• Required work: Without any of the pictures, set down the data below exactly.

• Dataset excerpt:
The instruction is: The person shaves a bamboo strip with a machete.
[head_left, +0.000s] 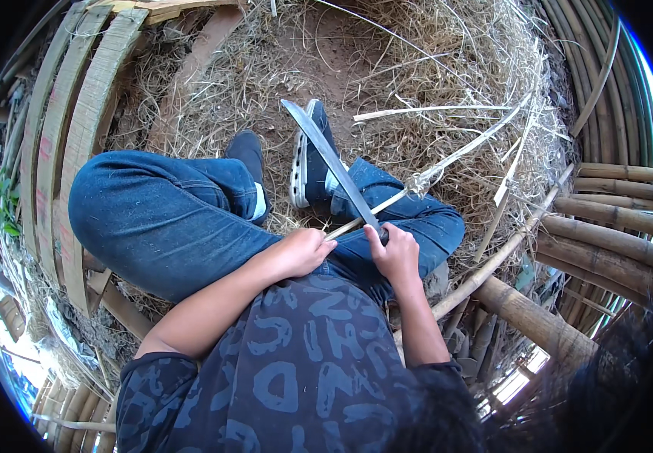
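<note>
My right hand (pixel 397 253) is closed round the handle of a machete (pixel 329 156), its long grey blade slanting away up and to the left, over my lap and toward my shoes. My left hand (pixel 304 251) grips one end of a thin bamboo strip (pixel 394 200). From there the strip runs up and to the right, under or against the blade just ahead of my right hand; which of the two I cannot tell. Beyond my right knee the strip passes a tuft of pale shavings (pixel 419 183).
Dry shavings (pixel 447 68) cover the ground ahead and to the right, with a split bamboo piece (pixel 432 111) lying on them. Wooden slats (pixel 77 143) stand at the left. Bamboo poles (pixel 606 234) and a thick bamboo pole (pixel 530 317) are close on my right.
</note>
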Available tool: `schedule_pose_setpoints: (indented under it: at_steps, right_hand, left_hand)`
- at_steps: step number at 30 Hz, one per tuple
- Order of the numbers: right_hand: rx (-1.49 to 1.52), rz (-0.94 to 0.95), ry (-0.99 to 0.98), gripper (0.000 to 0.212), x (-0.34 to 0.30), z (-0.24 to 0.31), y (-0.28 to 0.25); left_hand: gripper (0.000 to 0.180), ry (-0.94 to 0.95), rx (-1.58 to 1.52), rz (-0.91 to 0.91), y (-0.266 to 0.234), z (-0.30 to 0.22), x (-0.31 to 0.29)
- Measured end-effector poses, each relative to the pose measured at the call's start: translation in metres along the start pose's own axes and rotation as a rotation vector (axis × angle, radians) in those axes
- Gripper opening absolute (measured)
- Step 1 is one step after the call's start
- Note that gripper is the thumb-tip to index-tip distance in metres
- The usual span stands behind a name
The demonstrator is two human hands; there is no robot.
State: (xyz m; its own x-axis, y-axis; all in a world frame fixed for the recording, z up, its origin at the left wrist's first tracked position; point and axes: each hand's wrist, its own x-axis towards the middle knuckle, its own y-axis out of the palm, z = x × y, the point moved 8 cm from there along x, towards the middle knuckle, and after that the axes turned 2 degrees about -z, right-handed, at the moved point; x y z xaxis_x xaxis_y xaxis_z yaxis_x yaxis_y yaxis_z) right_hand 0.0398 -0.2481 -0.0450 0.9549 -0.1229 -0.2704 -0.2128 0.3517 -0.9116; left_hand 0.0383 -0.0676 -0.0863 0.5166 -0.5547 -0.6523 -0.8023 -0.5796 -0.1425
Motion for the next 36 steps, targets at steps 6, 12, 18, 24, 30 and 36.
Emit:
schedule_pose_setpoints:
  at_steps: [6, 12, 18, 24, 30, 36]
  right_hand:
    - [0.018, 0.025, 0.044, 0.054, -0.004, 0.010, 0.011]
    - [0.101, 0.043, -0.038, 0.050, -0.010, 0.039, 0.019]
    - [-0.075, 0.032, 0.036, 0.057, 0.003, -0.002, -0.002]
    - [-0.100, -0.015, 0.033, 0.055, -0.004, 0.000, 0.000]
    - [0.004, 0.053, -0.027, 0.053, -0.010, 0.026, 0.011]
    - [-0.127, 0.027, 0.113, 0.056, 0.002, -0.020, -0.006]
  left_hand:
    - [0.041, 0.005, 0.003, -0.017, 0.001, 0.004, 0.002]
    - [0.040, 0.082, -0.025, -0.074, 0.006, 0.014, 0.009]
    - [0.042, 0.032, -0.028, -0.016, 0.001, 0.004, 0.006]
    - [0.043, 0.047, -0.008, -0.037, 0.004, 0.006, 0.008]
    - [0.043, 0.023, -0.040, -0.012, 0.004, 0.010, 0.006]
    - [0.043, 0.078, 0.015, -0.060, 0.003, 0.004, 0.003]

• The completed task:
The instruction is: The person shaves a bamboo strip with a machete.
[head_left, +0.000s] 
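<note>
My right hand (pixel 397 253) is closed round the handle of a machete (pixel 329 156), its long grey blade slanting away up and to the left, over my lap and toward my shoes. My left hand (pixel 304 251) grips one end of a thin bamboo strip (pixel 394 200). From there the strip runs up and to the right, under or against the blade just ahead of my right hand; which of the two I cannot tell. Beyond my right knee the strip passes a tuft of pale shavings (pixel 419 183).
Dry shavings (pixel 447 68) cover the ground ahead and to the right, with a split bamboo piece (pixel 432 111) lying on them. Wooden slats (pixel 77 143) stand at the left. Bamboo poles (pixel 606 234) and a thick bamboo pole (pixel 530 317) are close on my right.
</note>
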Available tool: `schedule_pose_setpoints: (indented under it: at_steps, right_hand, left_hand)`
- at_steps: step number at 30 Hz, one per tuple
- Order of the numbers: right_hand: rx (-1.49 to 1.52), rz (-0.94 to 0.95), ry (-0.99 to 0.98), gripper (0.000 to 0.212), x (-0.34 to 0.30), z (-0.24 to 0.31), y (-0.28 to 0.25); left_hand: gripper (0.000 to 0.180), ry (-0.94 to 0.95), rx (-1.58 to 1.52), rz (-0.91 to 0.91), y (-0.266 to 0.234), z (-0.30 to 0.22), x (-0.31 to 0.29)
- Measured end-effector poses, each relative to the pose measured at the call's start: translation in metres along the start pose's own axes and rotation as a rotation vector (axis × angle, radians) in those axes
- Gripper opening absolute (measured)
- Step 1 is one step after the call's start
- Note that gripper is the thumb-tip to index-tip distance in metres
- The usual span stands behind a name
The demonstrator is two human hands; there is no robot.
State: (xyz m; its own x-axis, y-axis; all in a world frame fixed for the recording, z up, its origin at the left wrist's first tracked position; point and axes: each hand's wrist, its own x-axis towards the middle knuckle, its own y-axis out of the palm, z = x × y, the point moved 8 cm from there along x, towards the middle knuckle, and after that the axes turned 2 degrees about -z, right-handed, at the moved point; x y z xaxis_x xaxis_y xaxis_z yaxis_x yaxis_y yaxis_z) right_hand 0.0398 -0.2481 -0.0450 0.9549 -0.1229 -0.2704 -0.2128 0.3517 -0.9116; left_hand 0.0383 -0.0676 -0.0863 0.5166 -0.5547 -0.6523 -0.8023 -0.5796 -0.1425
Motion for the next 36 steps, targets at steps 6, 12, 18, 24, 30 and 36.
Emit:
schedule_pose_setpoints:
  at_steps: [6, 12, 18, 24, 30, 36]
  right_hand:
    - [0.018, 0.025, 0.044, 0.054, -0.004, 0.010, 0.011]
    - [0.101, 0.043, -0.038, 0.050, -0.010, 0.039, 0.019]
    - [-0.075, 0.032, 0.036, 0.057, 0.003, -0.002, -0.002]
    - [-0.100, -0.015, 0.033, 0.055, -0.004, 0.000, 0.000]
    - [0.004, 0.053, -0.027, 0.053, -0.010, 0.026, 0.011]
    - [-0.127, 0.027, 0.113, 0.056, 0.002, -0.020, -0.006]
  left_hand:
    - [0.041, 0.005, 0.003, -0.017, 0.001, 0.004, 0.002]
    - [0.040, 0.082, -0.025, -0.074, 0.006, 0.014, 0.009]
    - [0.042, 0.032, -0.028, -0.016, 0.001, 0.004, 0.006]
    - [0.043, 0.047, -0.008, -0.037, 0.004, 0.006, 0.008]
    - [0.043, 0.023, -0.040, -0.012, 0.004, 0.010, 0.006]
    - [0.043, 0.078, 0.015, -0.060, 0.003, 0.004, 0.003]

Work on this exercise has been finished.